Fallopia japonica Japanese Knotweed I
This ornamental plant from Japan was brought to gardens in the 19th century. It was first found in the wild in 1886 and since then the introduction has proved to be a calamitous ecological mistake. This large plant (it can grow to over 2m), which is actually dioecious spreads through fast growing rhizomes. As all the plants in Europe are female, any seed produced doesn't grow pure F. japonica. This doesn't matter though for like many vegetatively reproducing plants, a small part of the rhizome can regenerate a whole plant and very quickly too. It is even able to penetrate tarmac and there is even one photo on the web of a shoot invading someone's dining room!

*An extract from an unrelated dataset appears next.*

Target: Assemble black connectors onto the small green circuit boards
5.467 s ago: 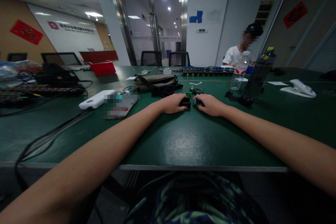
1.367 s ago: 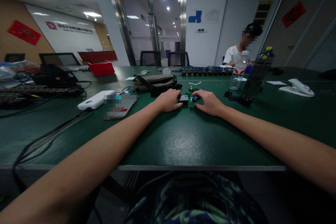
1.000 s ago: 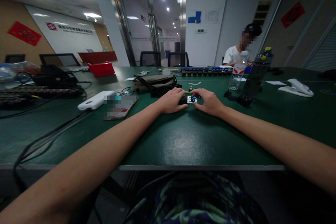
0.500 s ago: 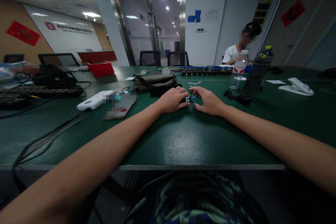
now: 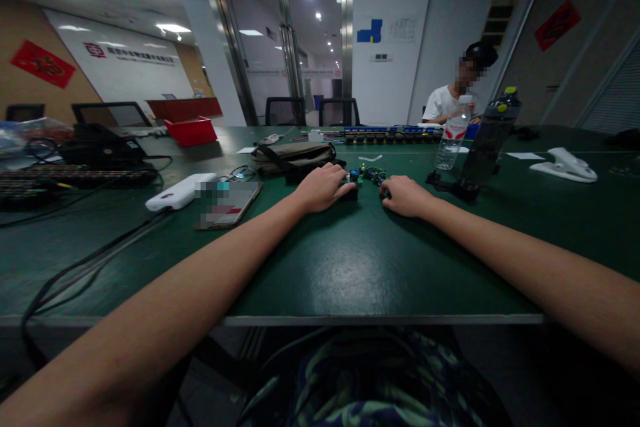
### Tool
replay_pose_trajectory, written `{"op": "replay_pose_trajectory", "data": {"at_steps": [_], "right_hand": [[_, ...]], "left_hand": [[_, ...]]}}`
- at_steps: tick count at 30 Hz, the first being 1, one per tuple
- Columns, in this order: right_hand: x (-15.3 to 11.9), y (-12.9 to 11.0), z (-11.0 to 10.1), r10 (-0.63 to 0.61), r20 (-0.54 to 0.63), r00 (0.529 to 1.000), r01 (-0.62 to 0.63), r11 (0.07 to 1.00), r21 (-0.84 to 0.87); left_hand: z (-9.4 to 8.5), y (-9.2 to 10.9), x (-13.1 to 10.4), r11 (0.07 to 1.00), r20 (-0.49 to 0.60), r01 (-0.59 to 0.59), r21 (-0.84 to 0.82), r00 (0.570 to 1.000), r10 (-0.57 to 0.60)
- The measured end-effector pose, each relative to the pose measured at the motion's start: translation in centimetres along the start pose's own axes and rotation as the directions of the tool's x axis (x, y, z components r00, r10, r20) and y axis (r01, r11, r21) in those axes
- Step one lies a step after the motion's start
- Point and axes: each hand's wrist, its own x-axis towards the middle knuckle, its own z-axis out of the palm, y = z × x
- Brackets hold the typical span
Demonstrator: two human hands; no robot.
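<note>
Near the middle of the green table, my left hand has its fingers and thumb around a small electronic part with blue and green bits. A dark block shows under its thumb. My right hand rests on the table a little to the right, its fingers curled in; what they hold, if anything, is hidden. Between the hands, slightly farther back, lies a tangle of green wired parts, close to the right fingertips. A grey-brown bag lies behind my left hand.
Left of my hands are a phone, a white power bank and black cables. To the right stand a clear bottle and a dark bottle, with a white object beyond. A person sits across the table.
My hands have moved apart, the right one to the right and slightly down, its fingers now curled. More of the small parts and the green wired tangle shows between them.
</note>
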Motion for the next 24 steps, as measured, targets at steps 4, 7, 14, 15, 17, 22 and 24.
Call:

Small wonder then that this plant is one of the few which is the subject of a banning order in the 1981 Countryside Act of the UK. You may not plant this species anywhere and if soil is removed from land containing Fallopia japonica it has to be treated like a contaminated waste and must be buried no less than 5 feet deep in a special landfill site.
In spite of the fuss it isn't the most widespread plant in the British Isles. Much of the highlands of Scotland, the northern pennines and parts of central Ireland have no records for F. japonica and you can't really miss it when our recording can you? Let's hope it doesn't mutate into an alpine tolerant variety.
The really invasive plants which are a nuisance in parks, gardens, waste places and in all of the British Isles countryside are, as you would expect, natives. Japanese knotweed is no match in invasiveness or persistence for the good old Bramble, Nettle, Ivy or Dock.